Task: The word "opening" appears in some lines of the listing below; report how many such lines there are, and nothing else.

Stored data:

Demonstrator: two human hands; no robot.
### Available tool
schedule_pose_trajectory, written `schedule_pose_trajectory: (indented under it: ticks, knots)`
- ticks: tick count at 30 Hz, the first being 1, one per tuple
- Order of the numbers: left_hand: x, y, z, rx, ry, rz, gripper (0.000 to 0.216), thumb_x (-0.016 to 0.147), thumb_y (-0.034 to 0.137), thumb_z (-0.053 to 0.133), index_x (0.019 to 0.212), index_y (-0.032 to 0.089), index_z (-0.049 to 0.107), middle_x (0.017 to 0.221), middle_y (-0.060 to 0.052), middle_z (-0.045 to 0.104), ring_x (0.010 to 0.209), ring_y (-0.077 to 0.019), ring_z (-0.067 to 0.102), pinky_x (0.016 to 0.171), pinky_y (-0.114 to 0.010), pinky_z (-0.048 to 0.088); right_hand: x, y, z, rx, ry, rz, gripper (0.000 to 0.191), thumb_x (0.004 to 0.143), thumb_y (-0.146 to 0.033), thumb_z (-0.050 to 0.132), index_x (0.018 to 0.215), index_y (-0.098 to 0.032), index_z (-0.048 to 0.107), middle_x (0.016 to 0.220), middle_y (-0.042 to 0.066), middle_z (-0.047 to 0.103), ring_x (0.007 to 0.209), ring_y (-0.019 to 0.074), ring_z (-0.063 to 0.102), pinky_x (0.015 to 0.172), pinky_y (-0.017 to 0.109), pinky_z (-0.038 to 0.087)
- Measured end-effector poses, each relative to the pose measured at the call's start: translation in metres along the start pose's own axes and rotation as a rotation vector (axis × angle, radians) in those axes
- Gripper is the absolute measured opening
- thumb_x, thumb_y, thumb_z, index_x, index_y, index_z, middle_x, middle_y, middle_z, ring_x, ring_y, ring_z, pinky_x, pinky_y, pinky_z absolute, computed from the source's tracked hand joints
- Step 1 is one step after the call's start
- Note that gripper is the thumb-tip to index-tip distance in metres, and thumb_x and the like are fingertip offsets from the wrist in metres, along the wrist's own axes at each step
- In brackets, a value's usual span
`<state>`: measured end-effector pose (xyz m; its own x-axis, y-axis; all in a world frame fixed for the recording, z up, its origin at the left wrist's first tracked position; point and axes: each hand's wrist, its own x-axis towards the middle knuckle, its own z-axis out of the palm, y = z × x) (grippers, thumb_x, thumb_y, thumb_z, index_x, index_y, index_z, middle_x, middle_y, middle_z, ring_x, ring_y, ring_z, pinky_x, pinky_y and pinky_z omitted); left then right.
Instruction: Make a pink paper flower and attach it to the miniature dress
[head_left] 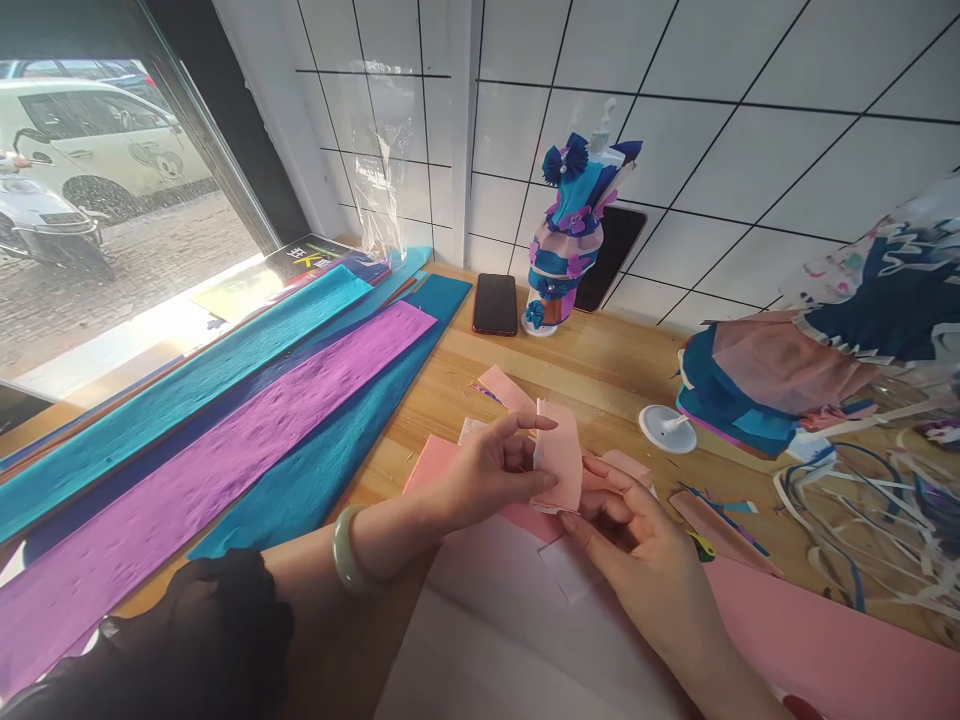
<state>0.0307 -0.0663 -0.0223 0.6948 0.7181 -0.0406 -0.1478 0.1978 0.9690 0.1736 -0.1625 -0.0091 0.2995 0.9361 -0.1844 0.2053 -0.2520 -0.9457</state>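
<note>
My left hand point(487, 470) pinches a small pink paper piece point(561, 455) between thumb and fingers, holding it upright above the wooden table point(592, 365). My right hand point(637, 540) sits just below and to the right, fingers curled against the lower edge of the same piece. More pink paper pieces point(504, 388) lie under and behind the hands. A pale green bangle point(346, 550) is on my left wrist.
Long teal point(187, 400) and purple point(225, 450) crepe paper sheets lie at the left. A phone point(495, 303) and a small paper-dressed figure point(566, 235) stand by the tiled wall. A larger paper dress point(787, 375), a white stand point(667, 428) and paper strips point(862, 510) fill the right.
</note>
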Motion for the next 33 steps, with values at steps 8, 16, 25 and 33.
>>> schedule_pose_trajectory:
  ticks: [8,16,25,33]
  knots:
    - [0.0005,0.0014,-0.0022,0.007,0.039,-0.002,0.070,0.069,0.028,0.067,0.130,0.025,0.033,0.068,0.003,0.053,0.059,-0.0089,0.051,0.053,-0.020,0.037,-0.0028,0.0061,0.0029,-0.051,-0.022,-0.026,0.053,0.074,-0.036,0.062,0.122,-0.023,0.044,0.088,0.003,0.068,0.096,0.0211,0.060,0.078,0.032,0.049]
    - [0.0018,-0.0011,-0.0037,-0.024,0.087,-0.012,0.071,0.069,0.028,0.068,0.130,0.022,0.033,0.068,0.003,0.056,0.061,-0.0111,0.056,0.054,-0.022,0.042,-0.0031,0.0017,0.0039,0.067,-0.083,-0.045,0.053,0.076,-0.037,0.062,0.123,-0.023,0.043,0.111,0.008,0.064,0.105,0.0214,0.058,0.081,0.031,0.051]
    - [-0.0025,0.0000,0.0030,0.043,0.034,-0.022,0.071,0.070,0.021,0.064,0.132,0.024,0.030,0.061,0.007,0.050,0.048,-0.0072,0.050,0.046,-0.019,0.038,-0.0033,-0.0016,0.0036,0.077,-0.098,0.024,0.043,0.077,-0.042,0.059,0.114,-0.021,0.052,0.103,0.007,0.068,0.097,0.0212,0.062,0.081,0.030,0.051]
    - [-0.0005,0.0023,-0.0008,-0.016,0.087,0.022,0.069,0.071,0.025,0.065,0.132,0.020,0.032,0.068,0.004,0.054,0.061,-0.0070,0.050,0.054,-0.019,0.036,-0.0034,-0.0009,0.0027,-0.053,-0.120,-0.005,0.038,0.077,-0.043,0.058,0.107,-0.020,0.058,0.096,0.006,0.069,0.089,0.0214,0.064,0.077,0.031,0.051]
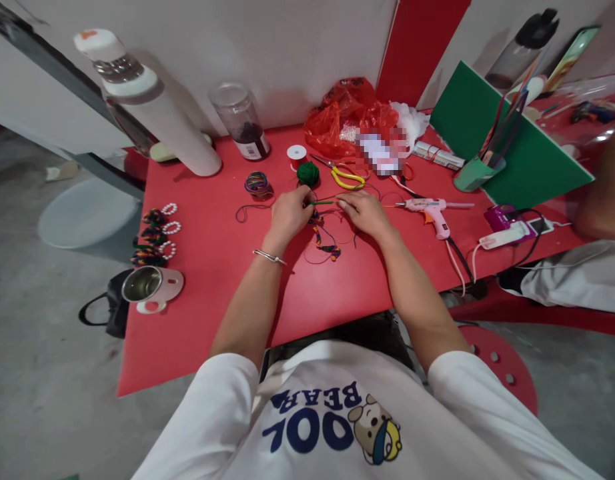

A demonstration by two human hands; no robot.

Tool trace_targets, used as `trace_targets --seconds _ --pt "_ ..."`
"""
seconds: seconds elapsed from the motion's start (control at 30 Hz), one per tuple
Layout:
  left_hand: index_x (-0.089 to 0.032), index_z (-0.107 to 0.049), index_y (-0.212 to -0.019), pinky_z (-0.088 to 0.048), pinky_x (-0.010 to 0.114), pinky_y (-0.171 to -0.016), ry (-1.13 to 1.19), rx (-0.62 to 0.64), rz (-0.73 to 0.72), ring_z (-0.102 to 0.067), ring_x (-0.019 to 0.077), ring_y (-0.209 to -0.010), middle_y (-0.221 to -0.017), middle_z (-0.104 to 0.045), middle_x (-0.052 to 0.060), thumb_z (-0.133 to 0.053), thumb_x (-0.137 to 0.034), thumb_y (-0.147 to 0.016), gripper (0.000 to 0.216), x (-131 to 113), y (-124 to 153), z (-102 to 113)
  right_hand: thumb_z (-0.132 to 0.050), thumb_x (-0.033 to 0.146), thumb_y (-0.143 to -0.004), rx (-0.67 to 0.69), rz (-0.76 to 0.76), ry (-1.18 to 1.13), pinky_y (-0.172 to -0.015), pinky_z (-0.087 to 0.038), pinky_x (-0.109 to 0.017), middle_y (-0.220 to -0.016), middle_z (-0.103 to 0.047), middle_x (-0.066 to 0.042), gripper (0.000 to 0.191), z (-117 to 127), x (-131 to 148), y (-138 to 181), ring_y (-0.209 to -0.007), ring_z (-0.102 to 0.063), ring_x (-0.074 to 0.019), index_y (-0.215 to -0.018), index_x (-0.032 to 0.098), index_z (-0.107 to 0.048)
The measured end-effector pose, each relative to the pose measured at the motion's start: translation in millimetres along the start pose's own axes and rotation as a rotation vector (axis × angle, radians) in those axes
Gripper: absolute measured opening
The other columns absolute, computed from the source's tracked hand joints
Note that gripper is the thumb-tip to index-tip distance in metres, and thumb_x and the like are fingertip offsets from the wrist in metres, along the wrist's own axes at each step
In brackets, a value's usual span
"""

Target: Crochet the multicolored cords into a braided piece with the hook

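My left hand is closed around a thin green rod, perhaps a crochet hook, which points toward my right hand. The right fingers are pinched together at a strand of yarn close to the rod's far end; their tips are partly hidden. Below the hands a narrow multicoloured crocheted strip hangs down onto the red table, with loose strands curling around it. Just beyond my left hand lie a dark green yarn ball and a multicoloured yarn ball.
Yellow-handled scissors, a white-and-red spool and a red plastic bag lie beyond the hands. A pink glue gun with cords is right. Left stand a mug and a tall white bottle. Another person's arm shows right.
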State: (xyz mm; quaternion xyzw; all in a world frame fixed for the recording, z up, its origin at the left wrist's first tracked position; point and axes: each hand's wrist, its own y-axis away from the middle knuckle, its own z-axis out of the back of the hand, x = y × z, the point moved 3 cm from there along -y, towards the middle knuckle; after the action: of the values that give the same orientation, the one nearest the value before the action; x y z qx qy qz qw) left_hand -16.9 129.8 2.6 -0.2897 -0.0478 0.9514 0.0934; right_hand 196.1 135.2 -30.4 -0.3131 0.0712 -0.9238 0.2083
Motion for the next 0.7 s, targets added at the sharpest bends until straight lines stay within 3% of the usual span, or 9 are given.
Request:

Response to the exercise: 2